Exercise details ▸ Go through the listing and write out each line exactly.

Collected data Start Marker

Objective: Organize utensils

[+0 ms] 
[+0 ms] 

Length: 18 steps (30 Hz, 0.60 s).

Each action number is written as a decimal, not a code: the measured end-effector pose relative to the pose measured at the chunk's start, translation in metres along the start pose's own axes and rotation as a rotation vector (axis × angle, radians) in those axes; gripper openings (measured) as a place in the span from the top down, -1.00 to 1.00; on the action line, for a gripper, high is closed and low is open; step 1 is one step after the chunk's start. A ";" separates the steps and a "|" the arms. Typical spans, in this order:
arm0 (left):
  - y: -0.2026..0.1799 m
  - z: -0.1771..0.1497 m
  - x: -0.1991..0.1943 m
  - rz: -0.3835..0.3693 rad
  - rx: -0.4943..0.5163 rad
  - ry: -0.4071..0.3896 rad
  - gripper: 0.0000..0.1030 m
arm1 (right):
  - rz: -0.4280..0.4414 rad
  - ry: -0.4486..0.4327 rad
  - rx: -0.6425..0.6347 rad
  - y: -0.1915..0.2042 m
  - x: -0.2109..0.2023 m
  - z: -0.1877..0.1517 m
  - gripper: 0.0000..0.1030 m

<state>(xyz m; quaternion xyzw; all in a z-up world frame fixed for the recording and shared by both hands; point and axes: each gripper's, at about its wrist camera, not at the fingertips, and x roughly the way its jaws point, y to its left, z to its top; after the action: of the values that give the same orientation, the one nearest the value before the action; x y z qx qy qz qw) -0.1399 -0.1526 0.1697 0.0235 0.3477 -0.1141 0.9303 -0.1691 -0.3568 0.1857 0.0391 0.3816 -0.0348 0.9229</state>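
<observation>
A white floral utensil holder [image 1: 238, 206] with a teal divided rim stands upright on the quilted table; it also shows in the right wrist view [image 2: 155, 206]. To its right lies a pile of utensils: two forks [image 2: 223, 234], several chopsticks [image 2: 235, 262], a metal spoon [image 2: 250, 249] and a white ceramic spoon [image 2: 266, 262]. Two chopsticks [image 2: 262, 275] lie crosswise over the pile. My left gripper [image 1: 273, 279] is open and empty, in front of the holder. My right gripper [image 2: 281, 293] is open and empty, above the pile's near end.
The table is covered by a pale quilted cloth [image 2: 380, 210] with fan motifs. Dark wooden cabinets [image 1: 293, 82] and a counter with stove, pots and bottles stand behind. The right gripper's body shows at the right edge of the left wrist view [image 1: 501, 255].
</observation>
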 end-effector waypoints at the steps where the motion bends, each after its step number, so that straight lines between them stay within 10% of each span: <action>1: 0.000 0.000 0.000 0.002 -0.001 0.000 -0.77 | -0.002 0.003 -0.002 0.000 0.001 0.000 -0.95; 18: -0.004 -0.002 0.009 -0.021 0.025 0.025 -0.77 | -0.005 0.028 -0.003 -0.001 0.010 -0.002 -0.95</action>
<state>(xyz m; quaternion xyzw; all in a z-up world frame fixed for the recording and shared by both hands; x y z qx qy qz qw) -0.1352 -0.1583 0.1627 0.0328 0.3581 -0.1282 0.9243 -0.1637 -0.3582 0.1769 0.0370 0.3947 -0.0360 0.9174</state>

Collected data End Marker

Task answer ▸
Objective: Organize utensils

[+0 ms] 
[+0 ms] 

Length: 18 steps (30 Hz, 0.60 s).

Each action number is written as a decimal, not a code: the measured end-effector pose relative to the pose measured at the chunk's start, translation in metres along the start pose's own axes and rotation as a rotation vector (axis × angle, radians) in those axes; gripper openings (measured) as a place in the span from the top down, -1.00 to 1.00; on the action line, for a gripper, high is closed and low is open; step 1 is one step after the chunk's start. A ";" separates the steps and a "|" the arms. Typical spans, in this order:
arm0 (left):
  - y: -0.2026..0.1799 m
  - z: -0.1771..0.1497 m
  - x: -0.1991..0.1943 m
  - rz: -0.3835..0.3693 rad
  - rx: -0.4943..0.5163 rad
  - ry: -0.4071..0.3896 rad
  - gripper: 0.0000..0.1030 m
arm1 (right):
  - rz: -0.4280..0.4414 rad
  - ry: -0.4486..0.4327 rad
  - rx: -0.6425..0.6347 rad
  - y: -0.1915..0.2042 m
  - x: -0.2109..0.2023 m
  - z: -0.1877..0.1517 m
  - gripper: 0.0000..0.1030 m

<state>(xyz m; quaternion xyzw; all in a z-up world frame fixed for the recording and shared by both hands; point and axes: each gripper's, at about its wrist camera, not at the fingertips, and x roughly the way its jaws point, y to its left, z to its top; after the action: of the values that give the same orientation, the one nearest the value before the action; x y z qx qy qz qw) -0.1399 -0.1526 0.1697 0.0235 0.3477 -0.1141 0.9303 -0.1691 -0.3568 0.1857 0.0391 0.3816 -0.0348 0.9229</state>
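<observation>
A white floral utensil holder [image 1: 238, 206] with a teal divided rim stands upright on the quilted table; it also shows in the right wrist view [image 2: 155, 206]. To its right lies a pile of utensils: two forks [image 2: 223, 234], several chopsticks [image 2: 235, 262], a metal spoon [image 2: 250, 249] and a white ceramic spoon [image 2: 266, 262]. Two chopsticks [image 2: 262, 275] lie crosswise over the pile. My left gripper [image 1: 273, 279] is open and empty, in front of the holder. My right gripper [image 2: 281, 293] is open and empty, above the pile's near end.
The table is covered by a pale quilted cloth [image 2: 380, 210] with fan motifs. Dark wooden cabinets [image 1: 293, 82] and a counter with stove, pots and bottles stand behind. The right gripper's body shows at the right edge of the left wrist view [image 1: 501, 255].
</observation>
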 end-effector waypoints at the steps where the motion bends, each after its step number, so that straight lines between them stay within 10% of each span: <action>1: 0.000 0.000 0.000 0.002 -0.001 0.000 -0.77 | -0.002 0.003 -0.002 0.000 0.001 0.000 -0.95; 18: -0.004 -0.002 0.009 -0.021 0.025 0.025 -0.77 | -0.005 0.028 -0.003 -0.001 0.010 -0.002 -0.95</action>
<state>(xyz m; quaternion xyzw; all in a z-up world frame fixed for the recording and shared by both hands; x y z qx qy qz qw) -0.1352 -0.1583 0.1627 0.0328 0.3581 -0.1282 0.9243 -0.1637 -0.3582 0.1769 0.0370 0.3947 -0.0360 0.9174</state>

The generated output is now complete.